Work to be completed
Output only the lines below from the one holding "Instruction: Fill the" down to the one holding "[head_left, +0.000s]", both end lines included and every picture dropped.

(Given records)

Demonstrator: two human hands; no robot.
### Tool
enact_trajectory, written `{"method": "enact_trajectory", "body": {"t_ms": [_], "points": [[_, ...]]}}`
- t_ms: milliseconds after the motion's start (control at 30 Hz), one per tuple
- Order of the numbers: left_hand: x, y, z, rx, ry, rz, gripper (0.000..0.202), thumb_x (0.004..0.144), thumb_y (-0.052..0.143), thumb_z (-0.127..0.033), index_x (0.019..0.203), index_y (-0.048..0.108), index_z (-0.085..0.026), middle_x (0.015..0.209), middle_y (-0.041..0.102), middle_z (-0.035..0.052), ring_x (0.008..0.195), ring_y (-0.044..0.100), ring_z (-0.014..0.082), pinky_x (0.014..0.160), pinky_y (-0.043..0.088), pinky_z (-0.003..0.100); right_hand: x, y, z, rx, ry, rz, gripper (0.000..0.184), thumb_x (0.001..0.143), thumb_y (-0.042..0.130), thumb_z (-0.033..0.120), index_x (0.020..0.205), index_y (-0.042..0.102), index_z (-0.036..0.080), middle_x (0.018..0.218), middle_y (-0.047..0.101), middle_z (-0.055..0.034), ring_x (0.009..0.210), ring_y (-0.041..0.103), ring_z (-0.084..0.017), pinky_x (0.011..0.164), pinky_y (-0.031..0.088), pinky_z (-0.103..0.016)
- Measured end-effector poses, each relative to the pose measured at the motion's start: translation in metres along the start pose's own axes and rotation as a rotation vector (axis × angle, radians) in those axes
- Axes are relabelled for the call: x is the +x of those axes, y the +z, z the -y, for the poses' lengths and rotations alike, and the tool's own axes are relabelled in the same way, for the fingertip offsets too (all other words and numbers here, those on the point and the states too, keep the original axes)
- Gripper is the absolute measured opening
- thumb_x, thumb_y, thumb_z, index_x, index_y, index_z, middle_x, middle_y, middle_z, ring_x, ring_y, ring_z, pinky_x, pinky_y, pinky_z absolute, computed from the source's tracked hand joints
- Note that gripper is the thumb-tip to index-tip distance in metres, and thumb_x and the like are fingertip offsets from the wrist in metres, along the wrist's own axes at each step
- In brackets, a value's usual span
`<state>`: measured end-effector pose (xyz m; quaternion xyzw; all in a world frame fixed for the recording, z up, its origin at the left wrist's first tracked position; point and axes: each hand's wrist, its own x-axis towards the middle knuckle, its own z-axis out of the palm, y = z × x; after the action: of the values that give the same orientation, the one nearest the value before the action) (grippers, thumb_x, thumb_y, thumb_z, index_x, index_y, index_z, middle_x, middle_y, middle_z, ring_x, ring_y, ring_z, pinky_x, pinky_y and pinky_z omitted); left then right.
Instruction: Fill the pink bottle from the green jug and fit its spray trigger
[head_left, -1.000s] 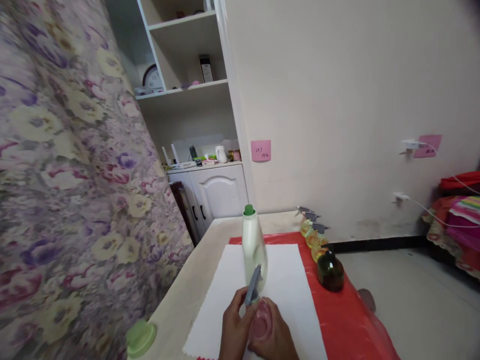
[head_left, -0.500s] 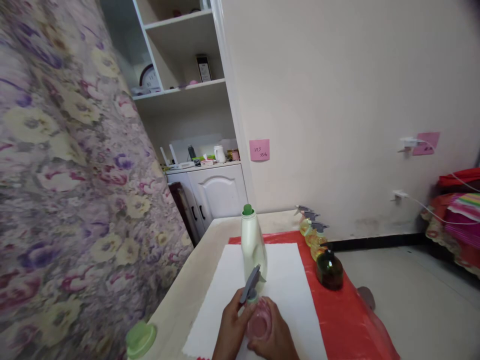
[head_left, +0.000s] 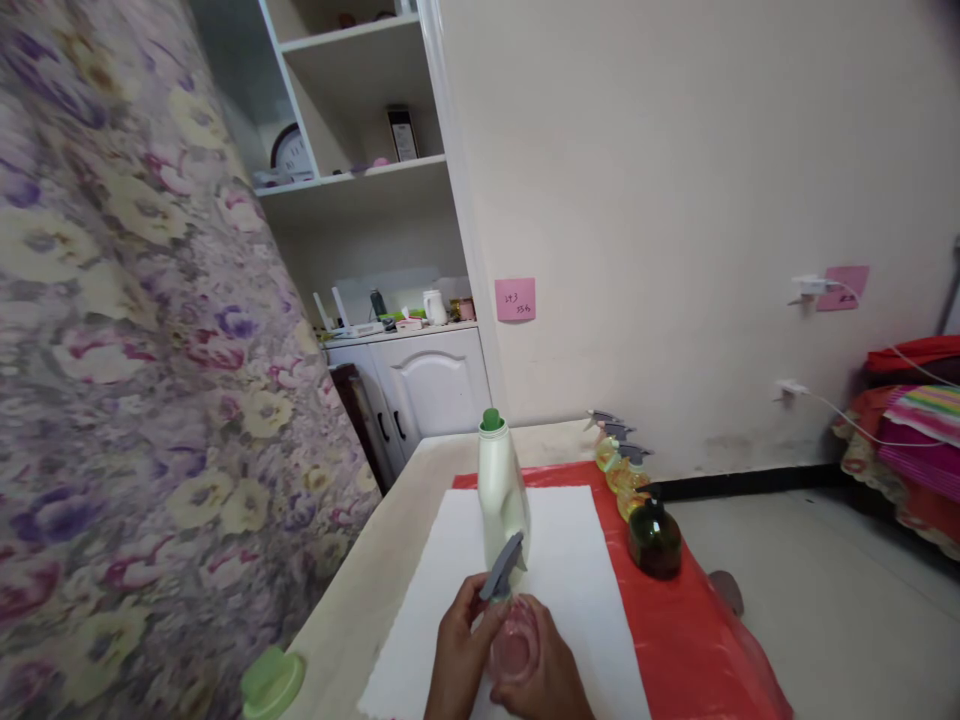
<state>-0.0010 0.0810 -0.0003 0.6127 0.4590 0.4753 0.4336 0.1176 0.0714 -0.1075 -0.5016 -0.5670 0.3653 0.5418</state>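
Observation:
My left hand (head_left: 459, 650) pinches the grey trigger sprayer head (head_left: 501, 569) at its collar. My right hand (head_left: 544, 675) wraps round a small clear pink bottle (head_left: 514, 645) just under that head, above a white sheet (head_left: 570, 560). Right behind them stands a tall white bottle with a green top (head_left: 501, 490). The lower parts of both hands are cut off by the frame's bottom edge.
A red cloth (head_left: 675, 630) covers the table's right side, with a dark round bottle (head_left: 655, 540) and several yellow spray bottles (head_left: 619, 465) in a row. A green cap (head_left: 271, 683) lies at the table's left corner. Floral curtain at left, white cabinet and shelves behind.
The sprayer head has tilted a little and turned on the pink bottle. The view has drifted slightly right; both hands stay in place.

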Motion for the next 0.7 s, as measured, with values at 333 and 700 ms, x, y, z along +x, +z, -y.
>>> {"method": "enact_trajectory", "body": {"t_ms": [333, 700], "points": [[0.005, 0.000, -0.021, 0.127, 0.035, 0.033, 0.017, 0.073, 0.071, -0.028, 0.087, 0.067, -0.020, 0.080, 0.069, -0.0002, 0.082, 0.063, 0.0226, 0.077, 0.048, 0.030, -0.001, 0.000, 0.002, -0.037, 0.028, 0.008, 0.091, 0.042, 0.070, 0.005, 0.126, 0.038, 0.022, 0.130, 0.058, -0.0100, 0.125, 0.053, -0.029, 0.107, 0.042, -0.040], [-0.007, -0.002, 0.001, -0.075, -0.034, -0.013, 0.036, 0.075, 0.071, -0.035, 0.107, 0.066, -0.019, 0.098, 0.075, 0.0071, 0.097, 0.065, 0.0268, 0.085, 0.049, 0.034, -0.003, 0.001, 0.002, 0.019, 0.031, 0.015, 0.091, 0.043, 0.066, 0.002, 0.126, 0.036, 0.023, 0.131, 0.058, -0.0097, 0.124, 0.055, -0.027, 0.106, 0.044, -0.038]]}}
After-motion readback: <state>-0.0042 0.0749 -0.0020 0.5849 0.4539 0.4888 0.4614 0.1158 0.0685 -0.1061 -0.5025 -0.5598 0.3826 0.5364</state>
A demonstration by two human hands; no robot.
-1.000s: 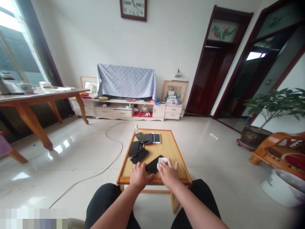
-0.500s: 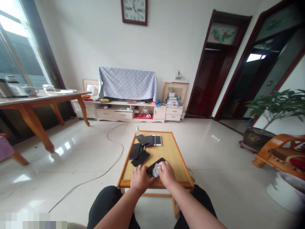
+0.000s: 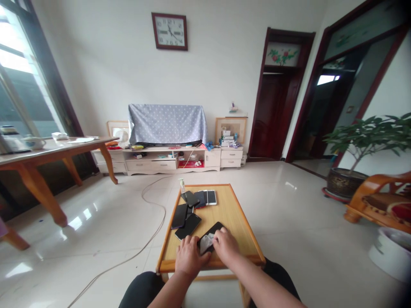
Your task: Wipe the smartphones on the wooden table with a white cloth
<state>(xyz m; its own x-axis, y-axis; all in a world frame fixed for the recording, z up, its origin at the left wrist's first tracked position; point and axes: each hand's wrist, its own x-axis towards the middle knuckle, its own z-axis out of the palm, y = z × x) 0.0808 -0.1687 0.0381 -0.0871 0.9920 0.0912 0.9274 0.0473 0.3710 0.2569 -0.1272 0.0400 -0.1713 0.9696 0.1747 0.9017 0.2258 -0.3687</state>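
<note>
A black phone [image 3: 216,227] lies screen-up near the front edge of a small wooden table [image 3: 235,217]. My left hand [image 3: 187,258] rests on the phone's near left end, fingers curled against it. My right hand [image 3: 225,245] presses a small white cloth [image 3: 206,243] onto the phone's screen, fingers bent over the cloth. Several more phones [image 3: 191,209] lie in a loose group on the table's far left part, one with a pale screen [image 3: 211,197].
A small clear bottle [image 3: 182,185] stands at the table's far left corner. A cable [image 3: 150,231] runs across the shiny floor to the left. A long wooden table [image 3: 48,149] is at left, a potted plant [image 3: 356,149] and wooden chair [image 3: 379,201] at right.
My right hand has slid the white cloth back along the phone toward me, its fingers going from spread flat to bent. The view has tilted up slightly.
</note>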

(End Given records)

Solution
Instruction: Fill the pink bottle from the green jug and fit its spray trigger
[head_left, -1.000s] 
[head_left, -0.500s] 
[head_left, +0.000s] 

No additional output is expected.